Task description: An exact reproduction of all the data is needed, with no images in it.

Data extract:
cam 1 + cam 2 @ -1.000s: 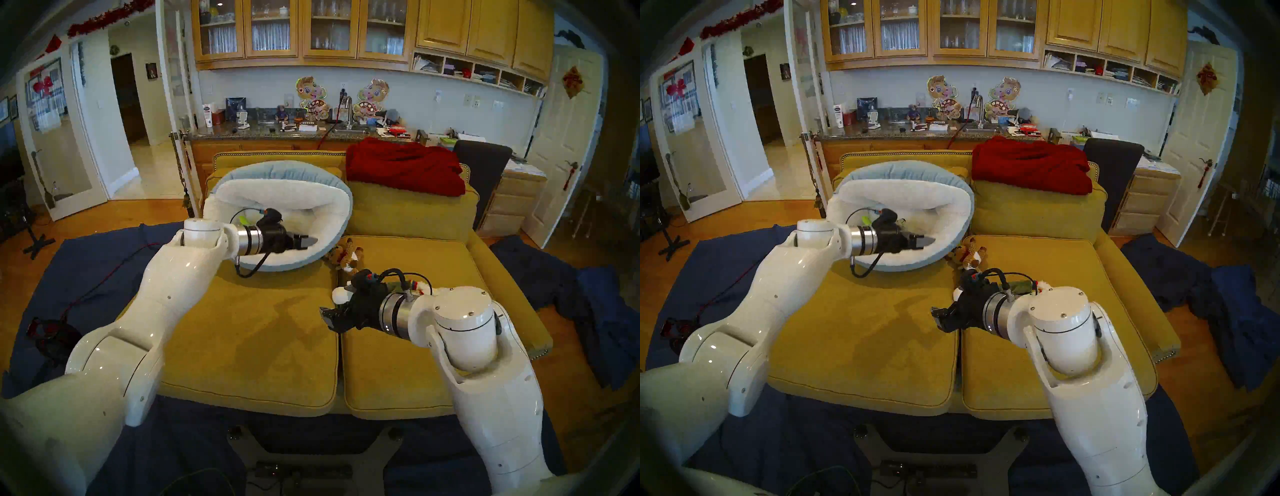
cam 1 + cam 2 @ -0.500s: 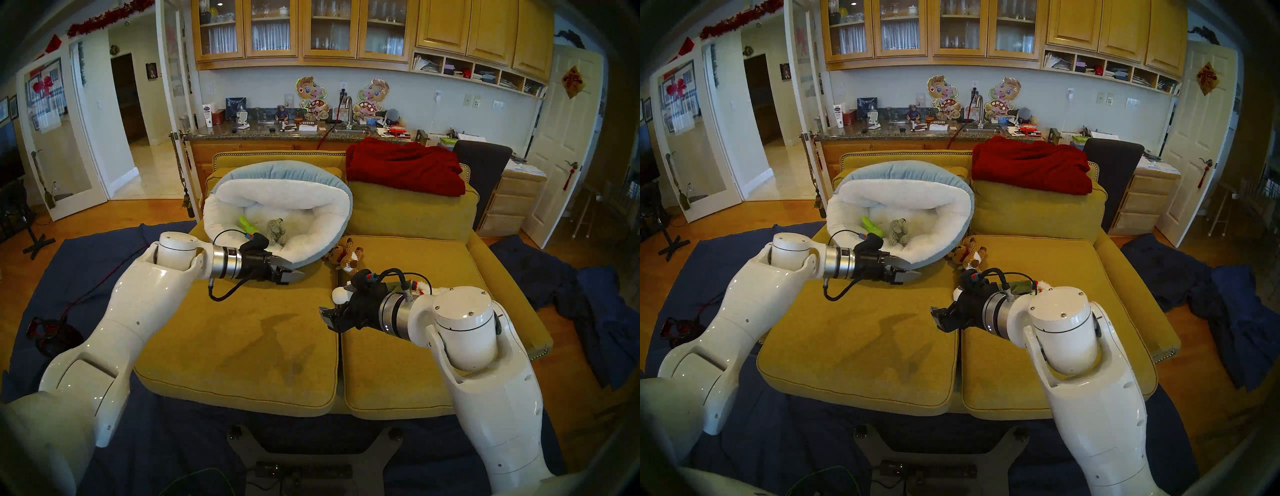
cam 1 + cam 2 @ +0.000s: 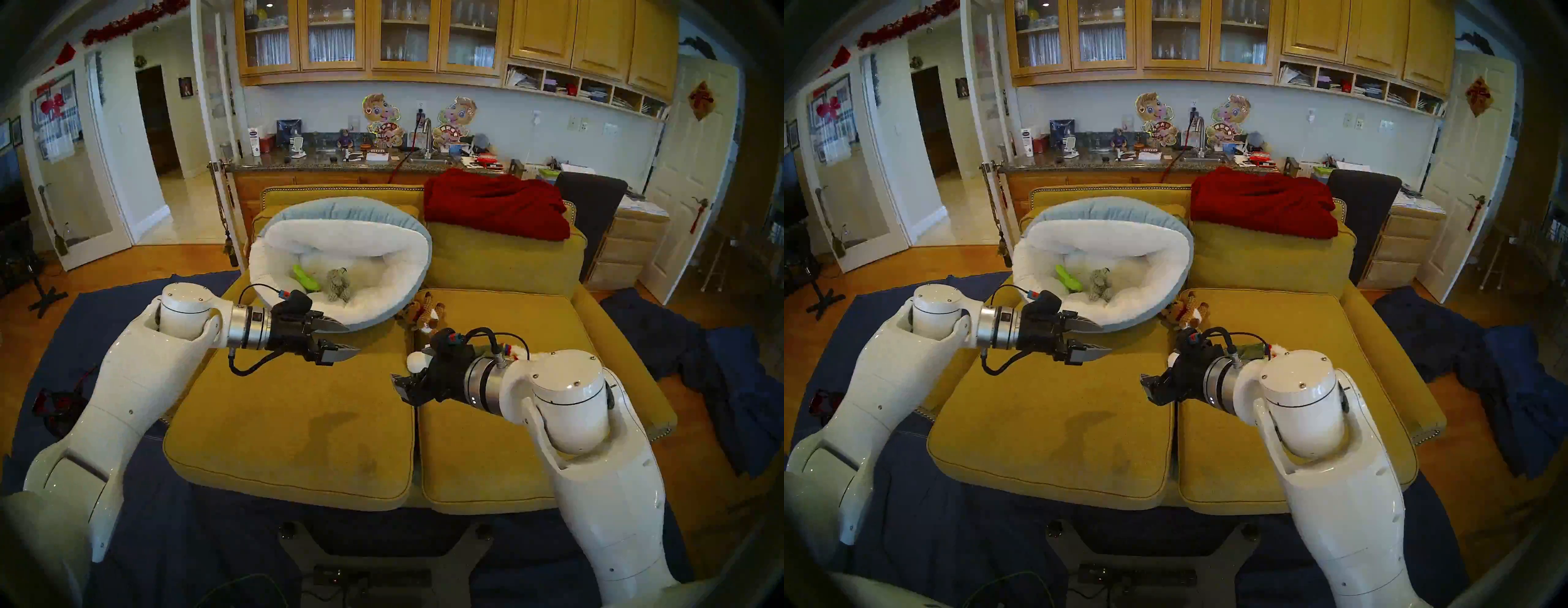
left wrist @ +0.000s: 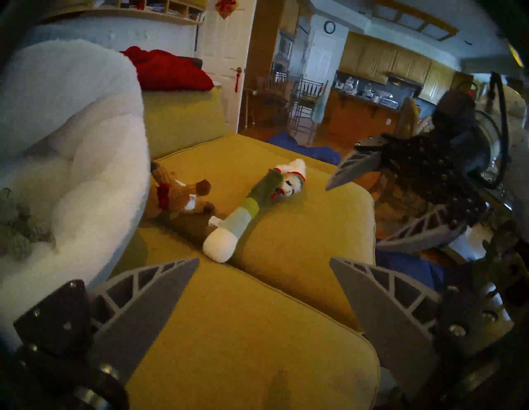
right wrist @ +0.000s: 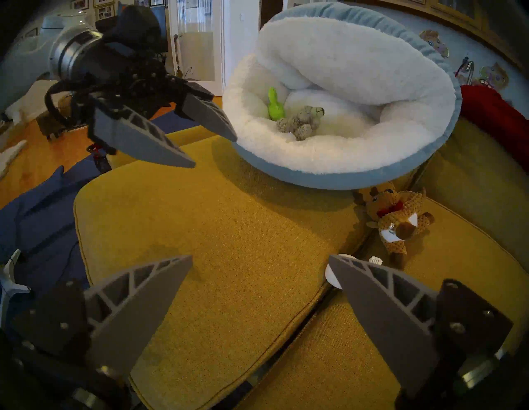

Solution to this exercise:
cam 1 + cam 2 @ -1.000s: 
cam 1 + cam 2 @ -0.500s: 
cam 1 + cam 2 @ +0.000s: 
left wrist @ +0.000s: 
right wrist @ +0.000s: 

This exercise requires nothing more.